━━━━━ DATASET RECORDS
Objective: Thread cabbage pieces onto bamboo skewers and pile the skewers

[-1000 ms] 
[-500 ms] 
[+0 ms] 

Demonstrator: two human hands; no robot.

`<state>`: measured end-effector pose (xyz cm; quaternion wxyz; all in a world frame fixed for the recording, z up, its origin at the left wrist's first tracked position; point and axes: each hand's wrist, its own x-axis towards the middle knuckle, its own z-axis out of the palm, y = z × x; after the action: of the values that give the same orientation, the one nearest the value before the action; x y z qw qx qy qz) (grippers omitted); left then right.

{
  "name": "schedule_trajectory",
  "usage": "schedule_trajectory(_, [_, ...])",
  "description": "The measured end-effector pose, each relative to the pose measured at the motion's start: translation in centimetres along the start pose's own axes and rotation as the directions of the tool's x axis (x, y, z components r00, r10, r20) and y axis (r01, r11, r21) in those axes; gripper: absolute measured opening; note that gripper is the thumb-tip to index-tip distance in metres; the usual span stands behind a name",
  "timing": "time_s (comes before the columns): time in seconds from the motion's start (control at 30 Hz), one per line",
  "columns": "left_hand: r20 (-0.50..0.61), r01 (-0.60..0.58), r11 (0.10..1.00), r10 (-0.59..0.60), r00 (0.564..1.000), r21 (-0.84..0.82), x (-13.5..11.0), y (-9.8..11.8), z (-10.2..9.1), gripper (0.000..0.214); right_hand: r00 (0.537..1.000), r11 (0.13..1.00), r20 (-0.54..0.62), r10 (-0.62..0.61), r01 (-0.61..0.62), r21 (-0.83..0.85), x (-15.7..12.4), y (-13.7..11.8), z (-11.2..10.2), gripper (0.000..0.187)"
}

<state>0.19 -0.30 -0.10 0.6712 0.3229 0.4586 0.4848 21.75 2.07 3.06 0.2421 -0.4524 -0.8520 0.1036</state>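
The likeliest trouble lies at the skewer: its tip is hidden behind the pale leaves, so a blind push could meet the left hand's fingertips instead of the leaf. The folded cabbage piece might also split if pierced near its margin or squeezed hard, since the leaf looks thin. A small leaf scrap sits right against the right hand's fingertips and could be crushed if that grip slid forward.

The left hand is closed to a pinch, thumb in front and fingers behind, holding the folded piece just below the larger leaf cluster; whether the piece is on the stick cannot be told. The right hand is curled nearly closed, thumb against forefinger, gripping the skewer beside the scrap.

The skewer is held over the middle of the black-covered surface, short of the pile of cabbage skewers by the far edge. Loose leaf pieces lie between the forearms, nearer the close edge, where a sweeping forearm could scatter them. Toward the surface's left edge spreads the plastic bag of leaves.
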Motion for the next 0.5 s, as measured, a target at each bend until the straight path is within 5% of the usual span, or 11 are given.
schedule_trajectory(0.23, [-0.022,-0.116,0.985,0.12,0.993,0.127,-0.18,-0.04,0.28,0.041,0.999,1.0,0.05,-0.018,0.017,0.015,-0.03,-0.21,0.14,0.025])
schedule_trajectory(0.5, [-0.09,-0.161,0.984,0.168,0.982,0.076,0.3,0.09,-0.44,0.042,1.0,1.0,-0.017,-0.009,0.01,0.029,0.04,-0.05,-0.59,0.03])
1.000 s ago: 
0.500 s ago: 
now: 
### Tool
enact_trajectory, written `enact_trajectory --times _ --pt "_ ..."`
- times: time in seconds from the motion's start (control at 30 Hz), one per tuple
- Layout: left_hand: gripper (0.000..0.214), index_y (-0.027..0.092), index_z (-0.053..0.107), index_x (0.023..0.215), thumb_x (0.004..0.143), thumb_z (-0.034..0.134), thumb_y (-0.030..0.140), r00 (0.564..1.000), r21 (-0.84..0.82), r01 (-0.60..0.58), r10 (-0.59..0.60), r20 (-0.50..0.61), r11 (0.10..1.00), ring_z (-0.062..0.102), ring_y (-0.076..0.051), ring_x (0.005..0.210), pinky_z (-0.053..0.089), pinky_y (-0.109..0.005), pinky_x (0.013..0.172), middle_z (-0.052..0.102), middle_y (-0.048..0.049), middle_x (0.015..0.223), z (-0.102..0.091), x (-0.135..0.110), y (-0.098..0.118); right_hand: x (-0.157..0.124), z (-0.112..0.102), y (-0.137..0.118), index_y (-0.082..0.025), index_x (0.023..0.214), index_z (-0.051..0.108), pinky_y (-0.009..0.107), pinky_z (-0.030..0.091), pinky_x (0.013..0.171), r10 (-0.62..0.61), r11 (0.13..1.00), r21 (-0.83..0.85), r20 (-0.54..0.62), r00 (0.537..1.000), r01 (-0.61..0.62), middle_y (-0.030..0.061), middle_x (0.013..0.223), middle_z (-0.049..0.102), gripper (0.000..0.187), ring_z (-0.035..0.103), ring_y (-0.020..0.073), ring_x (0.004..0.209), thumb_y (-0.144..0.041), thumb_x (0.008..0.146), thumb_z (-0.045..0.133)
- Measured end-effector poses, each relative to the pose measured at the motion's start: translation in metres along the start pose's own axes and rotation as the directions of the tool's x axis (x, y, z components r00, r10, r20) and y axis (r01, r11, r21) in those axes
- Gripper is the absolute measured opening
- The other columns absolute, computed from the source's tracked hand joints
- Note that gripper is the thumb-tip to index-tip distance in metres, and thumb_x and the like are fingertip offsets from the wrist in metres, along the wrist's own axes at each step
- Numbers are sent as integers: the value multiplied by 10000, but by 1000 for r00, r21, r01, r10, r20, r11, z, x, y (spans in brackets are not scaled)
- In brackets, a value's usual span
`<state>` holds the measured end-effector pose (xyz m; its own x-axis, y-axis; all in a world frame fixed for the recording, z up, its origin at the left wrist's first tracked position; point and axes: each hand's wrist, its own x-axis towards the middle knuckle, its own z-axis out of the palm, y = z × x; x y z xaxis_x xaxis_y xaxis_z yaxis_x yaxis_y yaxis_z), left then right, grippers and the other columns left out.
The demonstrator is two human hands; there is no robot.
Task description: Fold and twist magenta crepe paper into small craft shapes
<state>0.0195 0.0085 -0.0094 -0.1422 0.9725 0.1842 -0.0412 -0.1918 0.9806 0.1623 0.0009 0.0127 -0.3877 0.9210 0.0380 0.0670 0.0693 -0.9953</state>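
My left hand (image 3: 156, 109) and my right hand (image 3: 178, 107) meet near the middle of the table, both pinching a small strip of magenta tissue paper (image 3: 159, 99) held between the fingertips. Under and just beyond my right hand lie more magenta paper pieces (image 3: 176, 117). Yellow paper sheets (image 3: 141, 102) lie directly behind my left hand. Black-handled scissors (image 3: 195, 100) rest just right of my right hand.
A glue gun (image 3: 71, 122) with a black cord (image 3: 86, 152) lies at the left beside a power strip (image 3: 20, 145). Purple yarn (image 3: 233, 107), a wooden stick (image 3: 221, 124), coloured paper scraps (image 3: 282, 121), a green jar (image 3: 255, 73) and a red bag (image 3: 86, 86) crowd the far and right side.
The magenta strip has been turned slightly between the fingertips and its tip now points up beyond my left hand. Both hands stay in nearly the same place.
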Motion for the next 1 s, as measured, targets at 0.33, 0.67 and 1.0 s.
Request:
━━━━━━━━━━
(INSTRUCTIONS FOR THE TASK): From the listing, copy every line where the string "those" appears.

(COMPLETED EXERCISE):
  "description": "The measured end-effector pose, each relative to the pose measured at the motion's start: translation in centimetres along the start pose's own axes and rotation as the directions of the tool's x axis (x, y, z components r00, r10, r20) and y axis (r01, r11, r21) in those axes; gripper: absolute measured opening; note that gripper is the thumb-tip to index-tip distance in metres; the usual span stands behind a name",
- Measured end-effector poses, each relative to the pose measured at the motion's start: translation in metres along the start pose's own axes and rotation as the directions of the tool's x axis (x, y, z components r00, r10, r20) and y axis (r01, r11, r21) in those axes

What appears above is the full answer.